◆ BRIEF: Your task is to transcribe the entries below exactly, from their first line down to the line containing "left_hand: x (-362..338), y", and to stop there.

◆ EXTRACTED ENTRIES:
_ _ _ _ _

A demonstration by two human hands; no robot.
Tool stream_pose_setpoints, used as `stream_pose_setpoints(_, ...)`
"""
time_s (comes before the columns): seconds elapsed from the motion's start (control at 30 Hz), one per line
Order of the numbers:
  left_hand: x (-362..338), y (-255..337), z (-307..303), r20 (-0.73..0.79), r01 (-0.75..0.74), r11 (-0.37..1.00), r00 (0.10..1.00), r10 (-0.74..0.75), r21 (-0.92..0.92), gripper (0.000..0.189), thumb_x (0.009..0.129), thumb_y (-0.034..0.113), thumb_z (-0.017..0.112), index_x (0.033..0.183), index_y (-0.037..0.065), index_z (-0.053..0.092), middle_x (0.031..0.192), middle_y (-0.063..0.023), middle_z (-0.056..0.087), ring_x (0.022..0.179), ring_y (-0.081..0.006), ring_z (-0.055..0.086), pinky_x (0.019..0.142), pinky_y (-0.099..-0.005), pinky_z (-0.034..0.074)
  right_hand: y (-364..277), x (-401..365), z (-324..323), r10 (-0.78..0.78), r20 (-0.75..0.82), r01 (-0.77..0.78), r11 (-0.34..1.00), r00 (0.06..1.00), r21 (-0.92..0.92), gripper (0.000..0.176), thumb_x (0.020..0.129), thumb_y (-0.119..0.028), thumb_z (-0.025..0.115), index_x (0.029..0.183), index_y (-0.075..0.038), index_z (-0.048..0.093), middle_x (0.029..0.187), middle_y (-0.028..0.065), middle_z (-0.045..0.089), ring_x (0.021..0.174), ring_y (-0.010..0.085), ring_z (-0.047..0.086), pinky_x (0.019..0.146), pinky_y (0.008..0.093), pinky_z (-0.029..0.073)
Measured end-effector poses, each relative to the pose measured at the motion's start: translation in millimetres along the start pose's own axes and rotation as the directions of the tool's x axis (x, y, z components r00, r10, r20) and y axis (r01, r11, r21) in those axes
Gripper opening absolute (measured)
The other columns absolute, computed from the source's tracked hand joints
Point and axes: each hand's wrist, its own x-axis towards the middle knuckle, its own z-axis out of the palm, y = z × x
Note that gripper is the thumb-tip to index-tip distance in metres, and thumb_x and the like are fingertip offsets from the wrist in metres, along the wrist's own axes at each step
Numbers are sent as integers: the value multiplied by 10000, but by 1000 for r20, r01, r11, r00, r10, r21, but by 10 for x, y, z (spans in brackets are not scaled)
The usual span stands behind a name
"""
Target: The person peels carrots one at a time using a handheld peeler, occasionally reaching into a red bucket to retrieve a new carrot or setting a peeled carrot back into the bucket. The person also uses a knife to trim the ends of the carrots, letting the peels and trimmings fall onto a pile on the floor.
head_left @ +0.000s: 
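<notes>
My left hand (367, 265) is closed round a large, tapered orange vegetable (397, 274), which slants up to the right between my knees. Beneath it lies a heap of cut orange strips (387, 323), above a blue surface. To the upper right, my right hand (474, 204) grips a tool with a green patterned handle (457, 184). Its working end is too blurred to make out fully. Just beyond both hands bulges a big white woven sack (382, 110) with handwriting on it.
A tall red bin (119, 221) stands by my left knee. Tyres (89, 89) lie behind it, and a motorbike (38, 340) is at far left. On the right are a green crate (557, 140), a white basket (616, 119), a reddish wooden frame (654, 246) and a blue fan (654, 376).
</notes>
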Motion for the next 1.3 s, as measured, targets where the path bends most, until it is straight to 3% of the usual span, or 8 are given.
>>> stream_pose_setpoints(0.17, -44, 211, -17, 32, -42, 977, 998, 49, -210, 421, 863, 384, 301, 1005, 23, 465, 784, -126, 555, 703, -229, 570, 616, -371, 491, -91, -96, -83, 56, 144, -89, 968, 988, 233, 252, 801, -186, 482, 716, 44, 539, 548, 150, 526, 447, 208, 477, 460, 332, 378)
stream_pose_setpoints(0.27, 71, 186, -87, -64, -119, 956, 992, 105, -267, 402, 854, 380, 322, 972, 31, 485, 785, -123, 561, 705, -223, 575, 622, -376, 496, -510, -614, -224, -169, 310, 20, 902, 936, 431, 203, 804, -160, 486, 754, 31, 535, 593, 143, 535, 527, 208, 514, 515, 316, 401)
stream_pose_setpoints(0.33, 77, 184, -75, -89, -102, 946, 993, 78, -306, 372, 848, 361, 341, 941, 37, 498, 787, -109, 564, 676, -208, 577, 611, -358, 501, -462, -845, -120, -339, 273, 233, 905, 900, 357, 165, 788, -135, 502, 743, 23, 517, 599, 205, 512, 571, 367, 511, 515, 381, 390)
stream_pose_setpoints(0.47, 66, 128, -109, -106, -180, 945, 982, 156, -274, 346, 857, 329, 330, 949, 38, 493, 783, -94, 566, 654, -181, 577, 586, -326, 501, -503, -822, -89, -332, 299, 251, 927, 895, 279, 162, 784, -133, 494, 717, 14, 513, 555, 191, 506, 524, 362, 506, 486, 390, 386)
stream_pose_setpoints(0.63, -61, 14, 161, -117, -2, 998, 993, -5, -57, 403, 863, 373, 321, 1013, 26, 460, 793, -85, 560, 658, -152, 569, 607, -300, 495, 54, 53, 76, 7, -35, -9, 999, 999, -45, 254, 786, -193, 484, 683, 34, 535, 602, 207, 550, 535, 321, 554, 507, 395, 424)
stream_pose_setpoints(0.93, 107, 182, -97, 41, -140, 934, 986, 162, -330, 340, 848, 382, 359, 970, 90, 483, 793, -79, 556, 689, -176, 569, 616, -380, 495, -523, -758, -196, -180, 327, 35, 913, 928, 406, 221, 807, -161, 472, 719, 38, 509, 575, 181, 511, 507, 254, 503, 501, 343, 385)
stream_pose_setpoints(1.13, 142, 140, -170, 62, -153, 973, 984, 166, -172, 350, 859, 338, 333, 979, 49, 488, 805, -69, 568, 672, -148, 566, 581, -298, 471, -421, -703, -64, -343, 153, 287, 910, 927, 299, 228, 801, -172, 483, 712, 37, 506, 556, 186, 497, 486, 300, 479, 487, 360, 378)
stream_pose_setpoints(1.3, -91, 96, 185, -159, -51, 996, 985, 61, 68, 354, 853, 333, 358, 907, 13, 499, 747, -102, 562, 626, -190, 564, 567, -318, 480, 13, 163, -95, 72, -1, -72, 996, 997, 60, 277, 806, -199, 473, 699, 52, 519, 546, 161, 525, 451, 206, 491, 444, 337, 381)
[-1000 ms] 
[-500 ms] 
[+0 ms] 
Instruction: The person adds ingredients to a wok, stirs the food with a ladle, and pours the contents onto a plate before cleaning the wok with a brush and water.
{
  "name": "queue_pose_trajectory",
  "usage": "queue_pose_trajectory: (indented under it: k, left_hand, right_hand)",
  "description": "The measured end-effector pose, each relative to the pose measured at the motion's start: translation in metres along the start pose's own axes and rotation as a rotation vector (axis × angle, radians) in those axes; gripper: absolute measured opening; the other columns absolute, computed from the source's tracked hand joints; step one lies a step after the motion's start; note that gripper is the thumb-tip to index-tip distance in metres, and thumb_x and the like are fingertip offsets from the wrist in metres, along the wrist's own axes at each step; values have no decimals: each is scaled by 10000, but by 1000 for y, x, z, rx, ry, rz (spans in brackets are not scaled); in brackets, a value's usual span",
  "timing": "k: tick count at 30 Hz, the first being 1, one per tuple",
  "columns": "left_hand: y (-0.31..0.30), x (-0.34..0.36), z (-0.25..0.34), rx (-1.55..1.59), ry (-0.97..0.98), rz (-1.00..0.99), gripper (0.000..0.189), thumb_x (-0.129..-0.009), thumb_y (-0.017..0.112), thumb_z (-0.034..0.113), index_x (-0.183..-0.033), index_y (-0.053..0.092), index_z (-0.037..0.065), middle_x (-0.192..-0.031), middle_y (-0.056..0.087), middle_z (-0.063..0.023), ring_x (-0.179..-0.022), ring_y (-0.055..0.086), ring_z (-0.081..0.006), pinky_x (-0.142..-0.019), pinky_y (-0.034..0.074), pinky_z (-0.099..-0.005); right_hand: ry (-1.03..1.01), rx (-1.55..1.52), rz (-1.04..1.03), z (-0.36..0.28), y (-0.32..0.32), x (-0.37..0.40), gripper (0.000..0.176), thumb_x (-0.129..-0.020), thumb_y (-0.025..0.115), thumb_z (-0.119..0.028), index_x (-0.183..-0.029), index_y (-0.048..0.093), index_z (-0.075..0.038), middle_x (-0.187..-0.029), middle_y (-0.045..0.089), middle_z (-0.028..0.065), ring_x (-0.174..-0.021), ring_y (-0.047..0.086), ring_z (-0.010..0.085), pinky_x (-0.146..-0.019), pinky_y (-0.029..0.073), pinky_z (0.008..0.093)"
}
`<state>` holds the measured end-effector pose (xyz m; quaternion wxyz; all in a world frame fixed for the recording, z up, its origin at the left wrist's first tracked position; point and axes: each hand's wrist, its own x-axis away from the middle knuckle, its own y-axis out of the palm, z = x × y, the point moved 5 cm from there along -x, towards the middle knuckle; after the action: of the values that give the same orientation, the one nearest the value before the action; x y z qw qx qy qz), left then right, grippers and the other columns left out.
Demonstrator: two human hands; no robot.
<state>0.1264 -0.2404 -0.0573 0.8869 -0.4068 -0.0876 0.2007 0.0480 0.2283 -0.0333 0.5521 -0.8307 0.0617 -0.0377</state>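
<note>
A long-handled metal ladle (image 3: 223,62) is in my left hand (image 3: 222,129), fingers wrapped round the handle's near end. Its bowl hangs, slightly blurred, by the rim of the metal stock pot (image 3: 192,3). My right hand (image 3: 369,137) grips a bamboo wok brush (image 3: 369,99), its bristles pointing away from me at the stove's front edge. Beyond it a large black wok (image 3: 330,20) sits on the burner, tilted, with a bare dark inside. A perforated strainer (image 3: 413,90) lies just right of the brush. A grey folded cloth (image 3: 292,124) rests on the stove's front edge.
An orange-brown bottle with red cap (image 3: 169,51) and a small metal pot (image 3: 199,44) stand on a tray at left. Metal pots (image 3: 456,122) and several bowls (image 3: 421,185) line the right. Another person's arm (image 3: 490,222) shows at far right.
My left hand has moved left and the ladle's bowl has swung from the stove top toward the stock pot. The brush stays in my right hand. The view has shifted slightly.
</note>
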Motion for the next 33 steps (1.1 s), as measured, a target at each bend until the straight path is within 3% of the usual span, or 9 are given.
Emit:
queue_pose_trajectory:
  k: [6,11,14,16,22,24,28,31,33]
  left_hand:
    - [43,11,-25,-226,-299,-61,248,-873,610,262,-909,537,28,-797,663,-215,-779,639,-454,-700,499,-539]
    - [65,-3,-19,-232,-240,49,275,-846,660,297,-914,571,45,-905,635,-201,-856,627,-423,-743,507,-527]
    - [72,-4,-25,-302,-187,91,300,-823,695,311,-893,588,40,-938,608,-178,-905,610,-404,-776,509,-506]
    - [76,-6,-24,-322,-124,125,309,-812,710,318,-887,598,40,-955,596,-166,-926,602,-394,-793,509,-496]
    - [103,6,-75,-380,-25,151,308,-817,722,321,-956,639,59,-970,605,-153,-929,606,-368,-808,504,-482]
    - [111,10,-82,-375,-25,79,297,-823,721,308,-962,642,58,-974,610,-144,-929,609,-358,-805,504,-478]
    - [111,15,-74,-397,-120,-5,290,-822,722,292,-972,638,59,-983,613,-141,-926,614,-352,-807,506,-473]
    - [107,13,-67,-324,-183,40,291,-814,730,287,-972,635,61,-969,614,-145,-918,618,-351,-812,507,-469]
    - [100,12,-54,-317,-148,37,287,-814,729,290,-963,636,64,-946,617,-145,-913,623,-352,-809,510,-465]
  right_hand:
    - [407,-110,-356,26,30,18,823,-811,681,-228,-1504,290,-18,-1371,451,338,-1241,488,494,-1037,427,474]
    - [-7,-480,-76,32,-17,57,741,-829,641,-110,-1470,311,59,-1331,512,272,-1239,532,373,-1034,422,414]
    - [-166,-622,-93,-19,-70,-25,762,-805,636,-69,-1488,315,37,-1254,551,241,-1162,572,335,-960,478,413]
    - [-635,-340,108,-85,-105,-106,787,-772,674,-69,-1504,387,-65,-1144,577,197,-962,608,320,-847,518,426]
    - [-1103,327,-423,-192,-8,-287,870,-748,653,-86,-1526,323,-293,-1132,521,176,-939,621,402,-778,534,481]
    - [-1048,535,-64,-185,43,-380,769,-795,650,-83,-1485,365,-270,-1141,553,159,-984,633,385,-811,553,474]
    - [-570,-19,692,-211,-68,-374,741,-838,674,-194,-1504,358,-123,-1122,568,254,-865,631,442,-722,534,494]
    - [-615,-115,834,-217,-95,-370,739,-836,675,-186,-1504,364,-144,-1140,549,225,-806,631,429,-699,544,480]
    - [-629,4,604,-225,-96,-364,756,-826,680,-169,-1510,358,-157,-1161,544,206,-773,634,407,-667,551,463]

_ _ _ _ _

◆ EXERCISE RESPONSE:
A demonstration by two human hands; no robot.
Tool stream_pose_setpoints, used as `stream_pose_setpoints(_, ...)`
"""
time_s (comes before the columns): seconds elapsed from the motion's start (control at 30 Hz), one per line
Order of the numbers:
  left_hand: x (-362..338), y (-255..337), z (-307..303), r20 (-0.73..0.79), r01 (-0.75..0.74), r11 (-0.37..1.00), r00 (0.10..1.00), r10 (-0.74..0.75), r21 (-0.92..0.92), gripper (0.000..0.189), thumb_x (0.009..0.129), thumb_y (-0.034..0.113), thumb_z (-0.017..0.112), index_x (0.033..0.183), index_y (-0.037..0.065), index_z (-0.053..0.092), middle_x (0.031..0.192), middle_y (-0.063..0.023), middle_z (-0.056..0.087), ring_x (0.022..0.179), ring_y (-0.081..0.006), ring_z (-0.055..0.086), pinky_x (0.019..0.142), pinky_y (-0.099..-0.005), pinky_z (-0.034..0.074)

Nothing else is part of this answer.